Third, the term of "erase block" and its applicability to any particular flash drive is in reverse proportion to the intelligence of the flash disk controller. Modern flash controllers are getting smarter and even using compression, so the idea that the operating system does know what is going on under the hood with that drive may be just a fiction that may rather apply to the cheaper or older drives.

Fourth, block sizes are a function of the fabrication technology. The AnandTech article Micron Announces 16nm 128Gb MLC NAND, SSDs in 2014 has this interesting summary table, where block size goes from 512KB up to 8MB :

Fifth, some memory technologies use N-state "bits" called cells, so that one physical cell may contain 1.5 or 2 logical bits or more. The controller, again, does the job of translating this to terms that the operating system can understand, which is of course pure fiction.

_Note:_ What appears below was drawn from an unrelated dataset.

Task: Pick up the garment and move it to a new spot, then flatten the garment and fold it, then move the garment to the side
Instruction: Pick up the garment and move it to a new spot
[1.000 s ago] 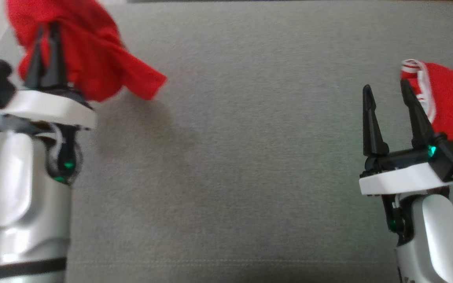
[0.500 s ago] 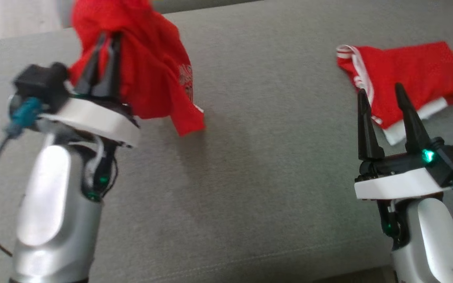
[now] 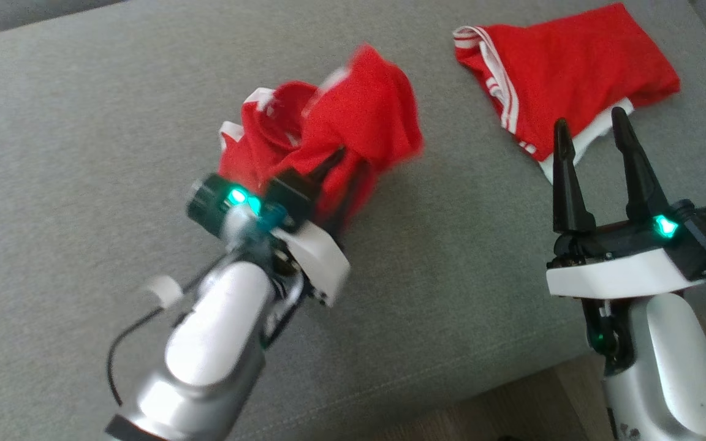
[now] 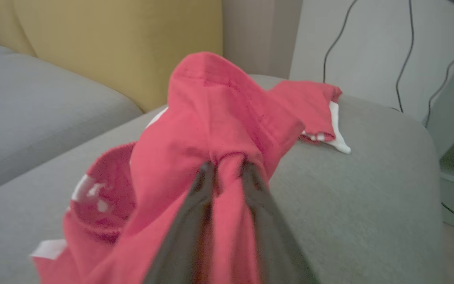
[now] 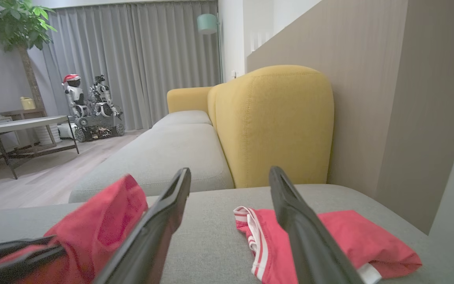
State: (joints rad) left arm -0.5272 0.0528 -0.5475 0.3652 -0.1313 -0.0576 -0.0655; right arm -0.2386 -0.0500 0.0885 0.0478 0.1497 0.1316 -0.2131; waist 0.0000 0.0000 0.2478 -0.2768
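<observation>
A crumpled red garment [image 3: 359,116] with white trim is bunched on the grey sofa seat [image 3: 83,153] near the middle. My left gripper [image 3: 344,168] is shut on a fold of it, fingers partly buried in the cloth. In the left wrist view both dark fingers [image 4: 207,185] pinch the red garment [image 4: 211,102]. My right gripper [image 3: 592,135] stands open and holds nothing, just in front of a second, folded red garment [image 3: 567,67]. In the right wrist view the open right gripper [image 5: 231,177] frames that folded piece [image 5: 329,236], with the held garment [image 5: 101,225] at the lower left.
The seat's front edge [image 3: 482,392] runs across the lower right, with wood floor below it. A yellow backrest [image 5: 274,118] stands behind the seat. A wall with hanging cables [image 4: 329,43] is beyond the seat's end. A table [image 5: 18,124] and another robot [image 5: 89,106] stand far off.
The head camera has shifted, bringing the whole folded garment into view. My left gripper has carried the red garment rightward, closer to the folded one. The right gripper stays open.
</observation>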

The article Flash memory card design has this to say :

In all SLC and MLC flash, the erase block size is a power-of-two size. In TLC flash (Also known as MLC3, three-bit MLC, 8LC, or eight-level cell), there are two possible layouts: An erase block can have either three power-of-two sections, resulting in a total size of e.g. 1.5MB or 3 MB, or it can have a non-power-of-two number of pages for each level, 43+43+42 pages for a total of 128 pages per erase block.

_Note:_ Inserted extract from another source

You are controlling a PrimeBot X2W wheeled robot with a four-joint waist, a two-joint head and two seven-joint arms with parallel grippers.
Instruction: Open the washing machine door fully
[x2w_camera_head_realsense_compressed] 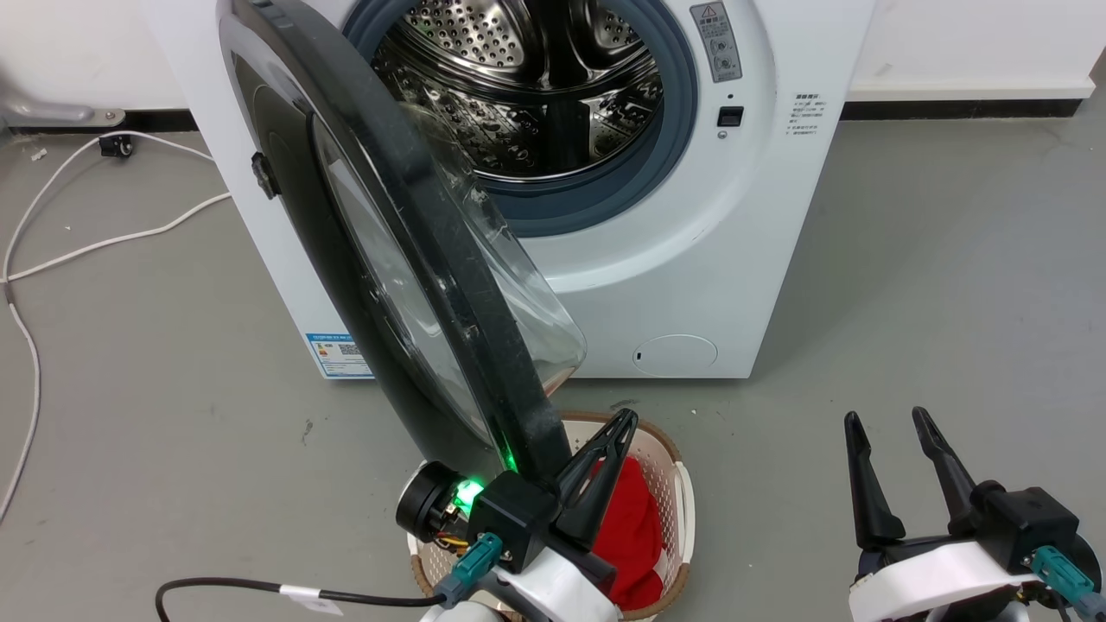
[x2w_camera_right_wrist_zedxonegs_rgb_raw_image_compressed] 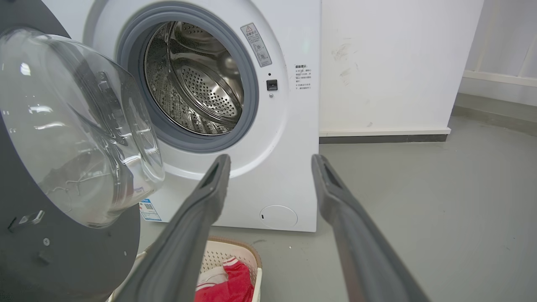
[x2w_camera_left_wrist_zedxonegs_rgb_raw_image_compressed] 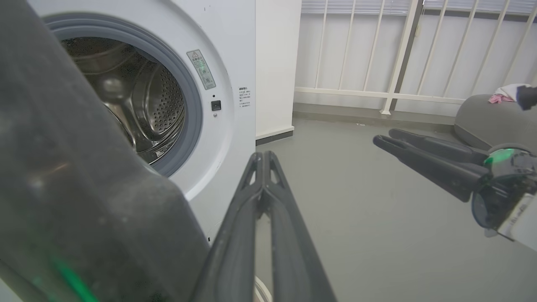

Read this article to find out more about how flash disks report to the operating system information that is basically false.

Conclusion: In the current jungle of evolving technologies there is no way to reliably compute the real size of the erase block. Tools like flashbench may be the only reliable way around for calculating that value, but the results may be false for more evolved flash disks. Imagine for example flashbench writing a block of 64MB zeroes that the flash controller compresses into a few KBs, therefore flashbench actually really measuring the transfer rate to the device.

In my own opinion, as partition alignment is counted as a "good" thing to do, 4 MB is enough (8 MB may be better for newer disks by the end of 2014), and I wouldn't bother myself with more. If in doubt, use flashbench, but keep an open mind as to the validity of the results. Weird sizes reported by flashbench are probably the result of translations and optimizations done by the flash controller on the flash disk.

Answer 2

Yes, every whole number is an integer multiple of all it's dividers.

24 MiB = 24 ⋅ 2²⁰ B = 2 ⋅ 4 ⋅ 3 * 2²⁴ B = 3 ⋅ 2²⁷ B = 3 ⋅ 2¹⁸ ⋅ 512 B

There are your prime dividers for 24 MiB split into units of 512 bytes. More specifically, every block beginning at a multiple of 24 MiB will also begin at a multiple of 12 MiB, 8 MiB, 6 MiB, 4 MiB, 2 Mib, 1 MiB and 512 KiB.

Now for your exemplary question: 49152 = 3 ⋅ 2¹⁴, which divides 3 ⋅ 2¹⁸. Therefore my above statement applies for the 49152th block of 512 bytes.

Edit: I only did some math here. As you can see from the other answer(s), the technical side of your problem is a lot more complicated.